In several countries fees and taxes levied on road vehicles by transport authorities are scaled in proportion to engine displacement. In countries where this is practised, vehicle manufacturers often seek to increase power output through higher-revving engines or turbocharging, instead of increasing the displacement.

Examples of countries where the road taxes are based upon engine displacement:
- In some European countries, and which predates the EU, there is one charge for engines over 1.0 litre, and another at the level of about 1.6 litres.
- In the United Kingdom, cars registered after 1 March 2001 are taxed based on the exhaust emissions. However, cars registered before this date are taxed based on engine displacement. Cars under 1549 cc qualify for a lower tax rate.
- In Japan, the engine displacement is one of the factors (along with overall vehicle size and power output) used to determine the vehicle size class and therefore the cost of road tax for the vehicle.
- In France and some other EU countries, mopeds with a displacement of less than 50 cc can be driven with minimum qualifications. This led to all light motorbikes having a displacement of about 49.9 cc.
- In many areas of the United States, Canada (except Quebec), Australia and New Zealand, the road taxes are not based on engine displacement. However, the engine displacement is often used in low-powered scooters or mopeds to determine whether a licence is required to operate the vehicle. A common threshold is 50 cc.

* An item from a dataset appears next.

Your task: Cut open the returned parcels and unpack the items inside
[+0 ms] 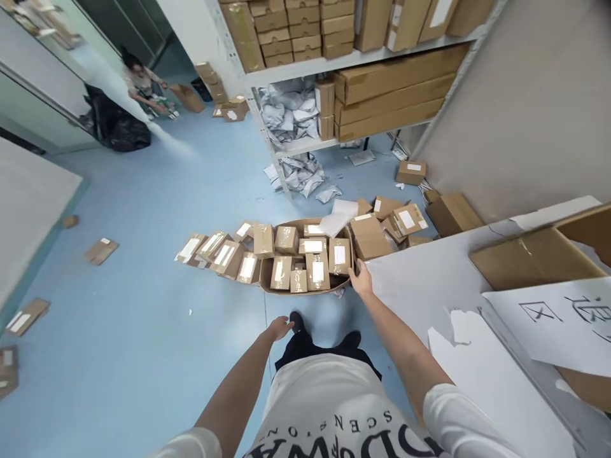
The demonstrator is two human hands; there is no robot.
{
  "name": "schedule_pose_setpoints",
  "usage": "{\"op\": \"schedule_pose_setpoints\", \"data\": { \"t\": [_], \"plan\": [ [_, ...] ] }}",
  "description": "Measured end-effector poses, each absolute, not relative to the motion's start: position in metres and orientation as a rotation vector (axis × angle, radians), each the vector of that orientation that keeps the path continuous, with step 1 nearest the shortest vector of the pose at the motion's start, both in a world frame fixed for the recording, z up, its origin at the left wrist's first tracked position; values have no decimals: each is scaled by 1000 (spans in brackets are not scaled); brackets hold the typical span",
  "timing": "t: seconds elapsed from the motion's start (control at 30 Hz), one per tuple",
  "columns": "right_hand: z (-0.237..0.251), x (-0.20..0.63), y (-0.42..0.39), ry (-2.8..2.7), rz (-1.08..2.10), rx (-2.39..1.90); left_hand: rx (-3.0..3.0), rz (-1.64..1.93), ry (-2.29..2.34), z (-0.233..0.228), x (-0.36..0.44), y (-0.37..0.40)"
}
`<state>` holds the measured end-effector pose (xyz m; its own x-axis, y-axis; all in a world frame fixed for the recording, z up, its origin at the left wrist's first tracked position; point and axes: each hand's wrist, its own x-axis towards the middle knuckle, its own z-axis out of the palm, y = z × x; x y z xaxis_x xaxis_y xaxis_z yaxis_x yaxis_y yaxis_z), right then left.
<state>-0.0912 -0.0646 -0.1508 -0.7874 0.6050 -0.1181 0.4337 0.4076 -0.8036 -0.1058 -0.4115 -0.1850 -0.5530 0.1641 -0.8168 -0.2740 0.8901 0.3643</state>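
A large open carton (267, 284) stands on the floor in front of me, filled with several small labelled cardboard boxes such as this one (317, 272). My right hand (361, 280) grips the carton's rim at its near right corner; part of the fingers is hidden. My left hand (280, 328) hangs in the air below the carton, near my shoe, its fingers loosely apart and holding nothing. Small parcels (226, 257) lie in a row against the carton's left side. A pale sheet or envelope (338, 217) rests across its far right edge.
More boxes (370, 236) are piled right of the carton. A metal shelf (363, 58) with cartons and grey mailing bags (286, 114) stands behind. A grey-white table (405, 280) borders my right. Loose parcels (101, 251) lie at left. Another person (143, 83) crouches far left beside a black bag (114, 121).
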Motion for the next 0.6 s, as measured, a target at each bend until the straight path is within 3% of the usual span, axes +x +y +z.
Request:
{"op": "schedule_pose_setpoints", "data": {
  "t": [0.37, 0.6],
  "plan": [
    [-156, -237, -182, -2473, 1640, -915, -266, 867, 2344, -172, -268, -531],
    [-165, -320, -231, -2365, 1912, -839, -394, 1173, 2421, -161, -366, -552]
  ]
}}
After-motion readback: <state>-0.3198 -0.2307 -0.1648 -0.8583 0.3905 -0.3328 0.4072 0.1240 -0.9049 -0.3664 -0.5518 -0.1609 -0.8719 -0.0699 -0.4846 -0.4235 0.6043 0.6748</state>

Wankel engines are able to produce higher power levels for a given displacement. Therefore, they are generally taxed as 1.5 times their stated physical displacement (1.3 litres becomes effectively 2.0, 2.0 becomes effectively 3.0), although actual power outputs can be higher than suggested by this conversion factor. The nominal displacement of a Wankel engine is 3 times smaller than the physical displacement, but this is compensated by the fact that the shaft has 3 times the rotational speed of the rotor. The nominal displacement is the swept volume of a single chamber.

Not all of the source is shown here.